The task
Within the records below, reproduce without change the lines from the line that has "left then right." through the line that has "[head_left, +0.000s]", and only those.

Recorded data
----------
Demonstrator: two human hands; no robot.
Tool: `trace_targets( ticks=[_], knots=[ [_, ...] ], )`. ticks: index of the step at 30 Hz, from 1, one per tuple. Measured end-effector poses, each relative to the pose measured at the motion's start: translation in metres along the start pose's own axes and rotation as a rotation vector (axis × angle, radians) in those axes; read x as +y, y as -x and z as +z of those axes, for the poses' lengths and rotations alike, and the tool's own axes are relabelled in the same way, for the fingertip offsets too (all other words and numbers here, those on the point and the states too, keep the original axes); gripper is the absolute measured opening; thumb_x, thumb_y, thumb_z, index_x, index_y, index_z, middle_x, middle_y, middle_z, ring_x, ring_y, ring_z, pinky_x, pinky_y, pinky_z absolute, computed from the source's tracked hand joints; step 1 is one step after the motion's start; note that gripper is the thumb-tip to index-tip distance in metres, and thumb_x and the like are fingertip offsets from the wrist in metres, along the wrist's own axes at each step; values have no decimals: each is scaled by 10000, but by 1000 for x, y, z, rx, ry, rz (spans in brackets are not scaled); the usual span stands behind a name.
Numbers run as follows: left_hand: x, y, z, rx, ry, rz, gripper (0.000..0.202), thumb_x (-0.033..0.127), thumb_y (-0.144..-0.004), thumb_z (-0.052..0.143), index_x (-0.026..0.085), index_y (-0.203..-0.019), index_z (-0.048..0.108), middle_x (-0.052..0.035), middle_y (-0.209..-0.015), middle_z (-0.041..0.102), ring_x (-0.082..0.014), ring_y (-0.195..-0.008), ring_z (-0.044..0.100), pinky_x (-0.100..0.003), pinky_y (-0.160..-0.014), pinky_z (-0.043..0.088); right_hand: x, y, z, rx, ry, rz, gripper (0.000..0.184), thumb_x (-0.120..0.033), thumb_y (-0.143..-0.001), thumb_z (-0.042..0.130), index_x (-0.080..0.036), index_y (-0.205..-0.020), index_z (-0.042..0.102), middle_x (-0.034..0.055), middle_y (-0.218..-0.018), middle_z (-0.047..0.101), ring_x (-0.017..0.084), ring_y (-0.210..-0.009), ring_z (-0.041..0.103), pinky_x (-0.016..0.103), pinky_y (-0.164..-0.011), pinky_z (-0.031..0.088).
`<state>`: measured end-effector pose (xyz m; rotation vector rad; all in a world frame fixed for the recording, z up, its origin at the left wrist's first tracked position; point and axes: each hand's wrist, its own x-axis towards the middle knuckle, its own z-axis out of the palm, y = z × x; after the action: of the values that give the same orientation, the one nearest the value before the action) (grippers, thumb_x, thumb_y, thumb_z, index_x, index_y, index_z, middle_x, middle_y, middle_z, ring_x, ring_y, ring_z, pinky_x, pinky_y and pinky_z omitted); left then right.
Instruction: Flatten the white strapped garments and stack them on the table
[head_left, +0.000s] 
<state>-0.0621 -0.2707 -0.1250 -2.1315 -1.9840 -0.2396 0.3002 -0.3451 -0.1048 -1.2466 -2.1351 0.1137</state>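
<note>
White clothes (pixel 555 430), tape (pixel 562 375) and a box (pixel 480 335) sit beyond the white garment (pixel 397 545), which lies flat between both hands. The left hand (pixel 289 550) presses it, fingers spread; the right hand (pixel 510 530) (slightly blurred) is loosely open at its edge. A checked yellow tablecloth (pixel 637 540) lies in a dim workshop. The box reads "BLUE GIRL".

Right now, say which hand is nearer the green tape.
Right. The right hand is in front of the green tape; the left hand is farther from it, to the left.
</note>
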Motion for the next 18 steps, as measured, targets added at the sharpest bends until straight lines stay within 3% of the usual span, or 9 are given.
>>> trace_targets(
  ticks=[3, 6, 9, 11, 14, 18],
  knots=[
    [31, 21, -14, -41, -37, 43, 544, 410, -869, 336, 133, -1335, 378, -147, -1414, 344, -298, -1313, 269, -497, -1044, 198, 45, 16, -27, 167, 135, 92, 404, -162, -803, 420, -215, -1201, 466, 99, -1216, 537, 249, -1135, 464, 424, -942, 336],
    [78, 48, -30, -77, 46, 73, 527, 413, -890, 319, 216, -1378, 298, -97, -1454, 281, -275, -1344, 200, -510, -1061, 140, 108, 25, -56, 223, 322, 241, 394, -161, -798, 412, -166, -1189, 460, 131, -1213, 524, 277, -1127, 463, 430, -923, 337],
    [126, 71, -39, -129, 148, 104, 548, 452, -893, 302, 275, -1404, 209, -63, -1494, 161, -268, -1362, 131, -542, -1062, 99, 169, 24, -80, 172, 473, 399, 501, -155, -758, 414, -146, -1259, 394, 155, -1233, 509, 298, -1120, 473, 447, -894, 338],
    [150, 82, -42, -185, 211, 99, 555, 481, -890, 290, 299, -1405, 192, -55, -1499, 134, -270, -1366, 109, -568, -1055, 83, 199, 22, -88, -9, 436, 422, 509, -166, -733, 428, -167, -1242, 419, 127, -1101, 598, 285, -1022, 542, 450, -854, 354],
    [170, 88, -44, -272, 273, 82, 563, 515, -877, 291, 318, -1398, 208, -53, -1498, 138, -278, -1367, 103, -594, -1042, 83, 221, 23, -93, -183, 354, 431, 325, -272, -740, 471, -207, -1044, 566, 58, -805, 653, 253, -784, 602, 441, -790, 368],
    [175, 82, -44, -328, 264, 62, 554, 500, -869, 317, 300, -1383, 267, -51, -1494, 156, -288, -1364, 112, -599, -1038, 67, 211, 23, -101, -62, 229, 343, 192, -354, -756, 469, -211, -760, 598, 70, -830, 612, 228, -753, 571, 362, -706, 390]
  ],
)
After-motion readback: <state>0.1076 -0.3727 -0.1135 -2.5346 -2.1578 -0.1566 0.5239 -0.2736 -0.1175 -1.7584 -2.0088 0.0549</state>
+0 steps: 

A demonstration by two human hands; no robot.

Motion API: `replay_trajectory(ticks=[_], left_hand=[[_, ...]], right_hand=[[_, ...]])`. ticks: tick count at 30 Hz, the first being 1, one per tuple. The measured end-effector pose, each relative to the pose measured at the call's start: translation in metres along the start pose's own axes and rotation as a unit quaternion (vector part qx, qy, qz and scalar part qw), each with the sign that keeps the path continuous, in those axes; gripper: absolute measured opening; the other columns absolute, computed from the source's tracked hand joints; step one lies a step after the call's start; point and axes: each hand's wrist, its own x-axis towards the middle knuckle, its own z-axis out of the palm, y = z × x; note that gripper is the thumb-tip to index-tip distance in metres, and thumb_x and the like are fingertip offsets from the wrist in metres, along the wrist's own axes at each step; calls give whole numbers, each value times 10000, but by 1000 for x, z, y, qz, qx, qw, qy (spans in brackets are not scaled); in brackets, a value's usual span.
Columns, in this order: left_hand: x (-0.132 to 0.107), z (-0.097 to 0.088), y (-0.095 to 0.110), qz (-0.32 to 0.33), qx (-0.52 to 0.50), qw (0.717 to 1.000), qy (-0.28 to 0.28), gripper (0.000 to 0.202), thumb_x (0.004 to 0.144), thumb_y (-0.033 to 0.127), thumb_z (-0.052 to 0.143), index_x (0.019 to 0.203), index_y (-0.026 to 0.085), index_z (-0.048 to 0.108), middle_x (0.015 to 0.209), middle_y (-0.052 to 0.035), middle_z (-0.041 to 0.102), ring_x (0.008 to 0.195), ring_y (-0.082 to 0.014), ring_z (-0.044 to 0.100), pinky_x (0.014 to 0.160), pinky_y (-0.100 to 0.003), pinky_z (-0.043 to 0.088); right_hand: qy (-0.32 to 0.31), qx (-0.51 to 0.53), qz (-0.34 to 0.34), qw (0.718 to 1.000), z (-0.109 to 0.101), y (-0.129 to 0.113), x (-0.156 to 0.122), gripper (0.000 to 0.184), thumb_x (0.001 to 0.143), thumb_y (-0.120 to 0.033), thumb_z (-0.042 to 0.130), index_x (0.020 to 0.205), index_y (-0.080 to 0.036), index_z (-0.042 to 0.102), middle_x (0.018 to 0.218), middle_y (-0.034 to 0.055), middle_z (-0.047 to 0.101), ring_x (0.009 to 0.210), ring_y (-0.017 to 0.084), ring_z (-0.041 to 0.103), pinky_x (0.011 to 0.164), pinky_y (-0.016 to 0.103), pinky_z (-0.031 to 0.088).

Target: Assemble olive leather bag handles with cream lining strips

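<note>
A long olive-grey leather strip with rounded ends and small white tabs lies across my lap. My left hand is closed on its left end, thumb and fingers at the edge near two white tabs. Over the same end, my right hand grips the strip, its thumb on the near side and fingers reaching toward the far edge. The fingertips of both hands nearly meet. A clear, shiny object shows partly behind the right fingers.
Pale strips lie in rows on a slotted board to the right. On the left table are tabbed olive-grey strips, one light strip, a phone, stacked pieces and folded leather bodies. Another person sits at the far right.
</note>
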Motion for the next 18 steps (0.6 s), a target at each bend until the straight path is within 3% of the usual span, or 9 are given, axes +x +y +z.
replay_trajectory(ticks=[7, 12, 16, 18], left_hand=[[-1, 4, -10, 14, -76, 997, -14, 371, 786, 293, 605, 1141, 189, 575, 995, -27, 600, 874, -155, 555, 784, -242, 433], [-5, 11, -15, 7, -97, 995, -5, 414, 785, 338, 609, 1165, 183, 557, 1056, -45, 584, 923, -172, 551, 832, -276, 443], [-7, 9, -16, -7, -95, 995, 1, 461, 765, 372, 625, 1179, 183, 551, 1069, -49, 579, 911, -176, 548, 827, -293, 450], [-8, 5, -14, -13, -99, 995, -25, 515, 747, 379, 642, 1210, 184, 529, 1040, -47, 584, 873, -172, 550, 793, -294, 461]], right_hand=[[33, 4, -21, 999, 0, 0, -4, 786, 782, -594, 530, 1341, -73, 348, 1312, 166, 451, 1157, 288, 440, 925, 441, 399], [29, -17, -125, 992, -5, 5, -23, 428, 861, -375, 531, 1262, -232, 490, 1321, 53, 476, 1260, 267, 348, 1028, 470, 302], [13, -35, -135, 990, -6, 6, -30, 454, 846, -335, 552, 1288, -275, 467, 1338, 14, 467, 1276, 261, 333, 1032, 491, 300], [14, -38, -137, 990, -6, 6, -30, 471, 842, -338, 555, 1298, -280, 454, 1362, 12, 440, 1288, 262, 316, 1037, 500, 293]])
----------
Response box
`<state>`: measured end-effector pose (xyz m; rotation vector rad; all in a world frame fixed for the recording, z up, its origin at the left wrist's first tracked position; point and axes: each hand's wrist, its own x-axis towards the middle knuckle, its own z-axis out of the palm, y = z × x; after the action: of the values that give the same orientation, the one nearest the value before the action) (grippers, thumb_x, thumb_y, thumb_z, index_x, index_y, index_z, middle_x, middle_y, middle_z, ring_x, ring_y, ring_z, pinky_x, pinky_y and pinky_z omitted); left then right.
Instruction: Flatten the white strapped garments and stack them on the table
[head_left, +0.000s] 

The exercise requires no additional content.